ASSIGNMENT: Read through the listing below and return only the lines containing "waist".

EXCERPTED DATA below:

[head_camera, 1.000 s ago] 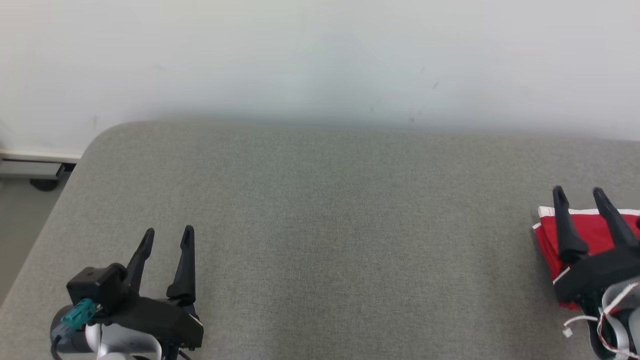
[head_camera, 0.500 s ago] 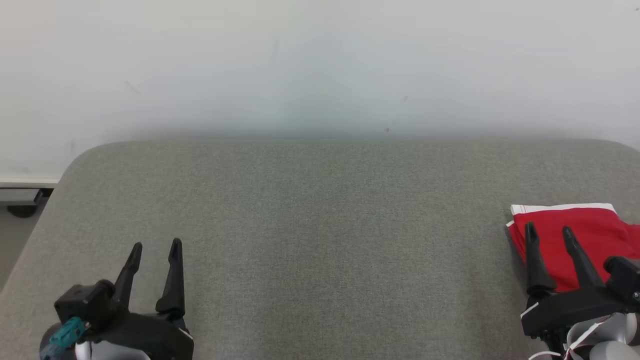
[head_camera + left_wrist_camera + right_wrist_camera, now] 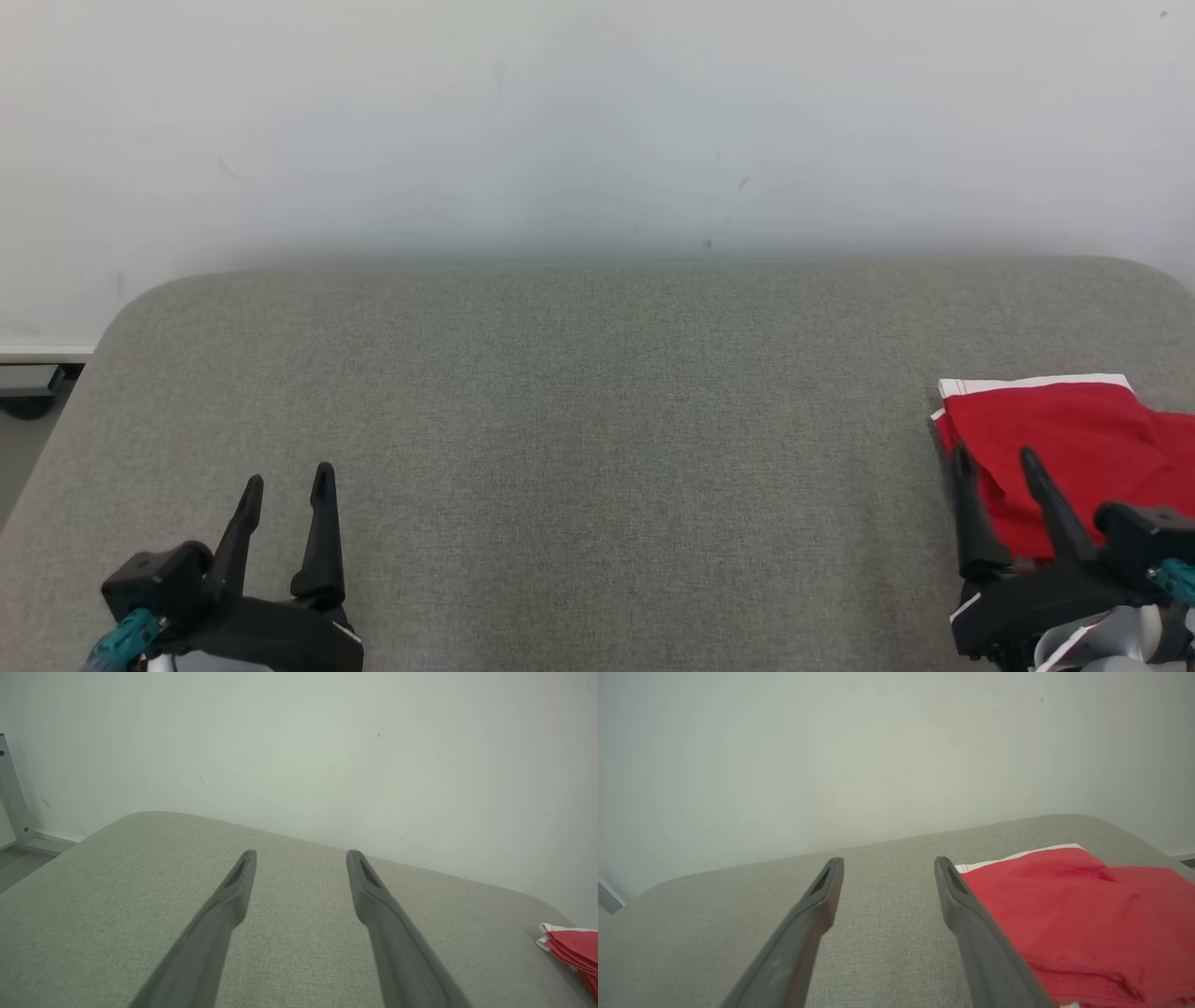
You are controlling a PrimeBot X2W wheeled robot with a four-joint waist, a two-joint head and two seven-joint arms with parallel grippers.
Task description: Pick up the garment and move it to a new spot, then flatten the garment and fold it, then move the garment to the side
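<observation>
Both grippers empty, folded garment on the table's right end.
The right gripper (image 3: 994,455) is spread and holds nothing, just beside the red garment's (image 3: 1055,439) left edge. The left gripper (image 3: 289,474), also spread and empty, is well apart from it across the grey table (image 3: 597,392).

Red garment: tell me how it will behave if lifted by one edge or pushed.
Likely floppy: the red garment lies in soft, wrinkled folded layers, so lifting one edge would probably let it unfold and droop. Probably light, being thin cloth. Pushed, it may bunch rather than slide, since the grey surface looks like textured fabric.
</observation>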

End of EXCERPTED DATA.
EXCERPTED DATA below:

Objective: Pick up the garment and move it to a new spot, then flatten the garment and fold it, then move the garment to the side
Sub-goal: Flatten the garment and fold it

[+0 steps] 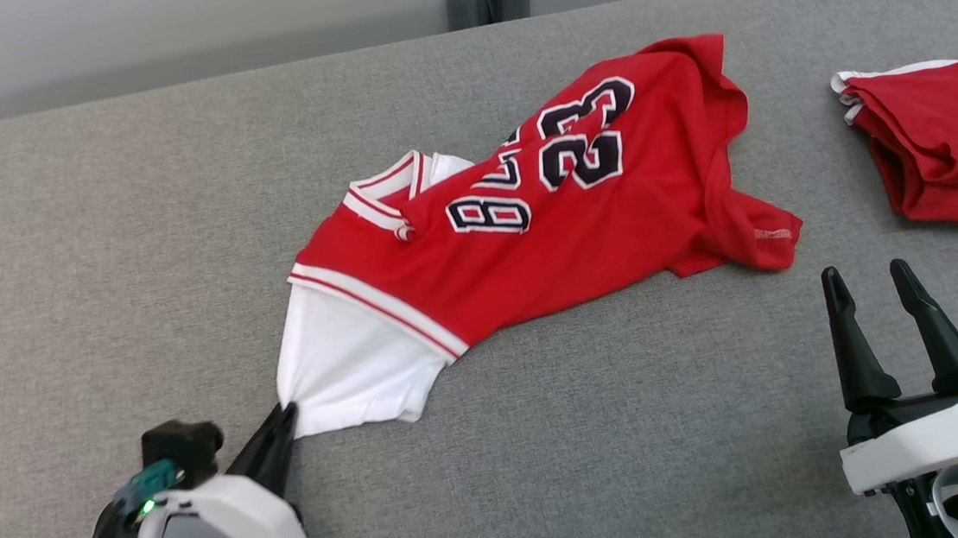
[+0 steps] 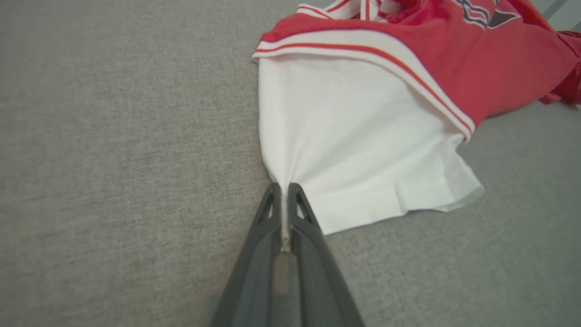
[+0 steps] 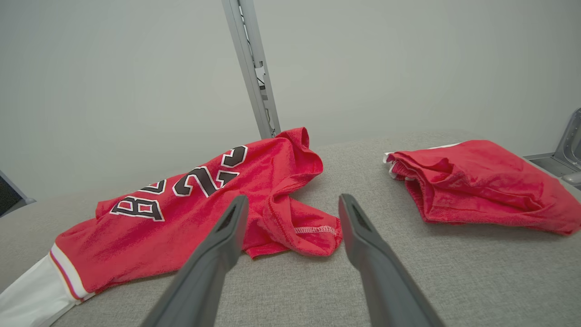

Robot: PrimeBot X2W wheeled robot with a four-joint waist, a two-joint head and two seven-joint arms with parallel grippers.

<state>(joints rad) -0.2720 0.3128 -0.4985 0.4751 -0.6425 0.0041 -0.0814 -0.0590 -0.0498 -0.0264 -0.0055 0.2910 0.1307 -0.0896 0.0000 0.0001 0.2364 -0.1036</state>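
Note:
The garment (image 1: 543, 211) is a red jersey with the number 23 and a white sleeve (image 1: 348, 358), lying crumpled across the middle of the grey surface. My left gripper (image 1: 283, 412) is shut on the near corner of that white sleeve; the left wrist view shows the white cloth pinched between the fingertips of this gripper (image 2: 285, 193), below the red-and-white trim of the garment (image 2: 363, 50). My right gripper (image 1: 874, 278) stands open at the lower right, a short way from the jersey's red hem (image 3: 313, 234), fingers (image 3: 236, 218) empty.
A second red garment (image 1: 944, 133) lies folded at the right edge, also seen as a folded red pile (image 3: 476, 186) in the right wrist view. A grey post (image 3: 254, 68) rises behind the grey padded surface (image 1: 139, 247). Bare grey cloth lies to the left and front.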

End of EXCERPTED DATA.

ANSWER TO THIS TASK:
You are controlling a PrimeBot X2W wheeled robot with a four-joint waist, a two-joint head and two seven-joint arms with parallel grippers.
Robot: PrimeBot X2W wheeled robot with a four-joint waist, a two-joint head and two seven-joint arms with parallel grippers.

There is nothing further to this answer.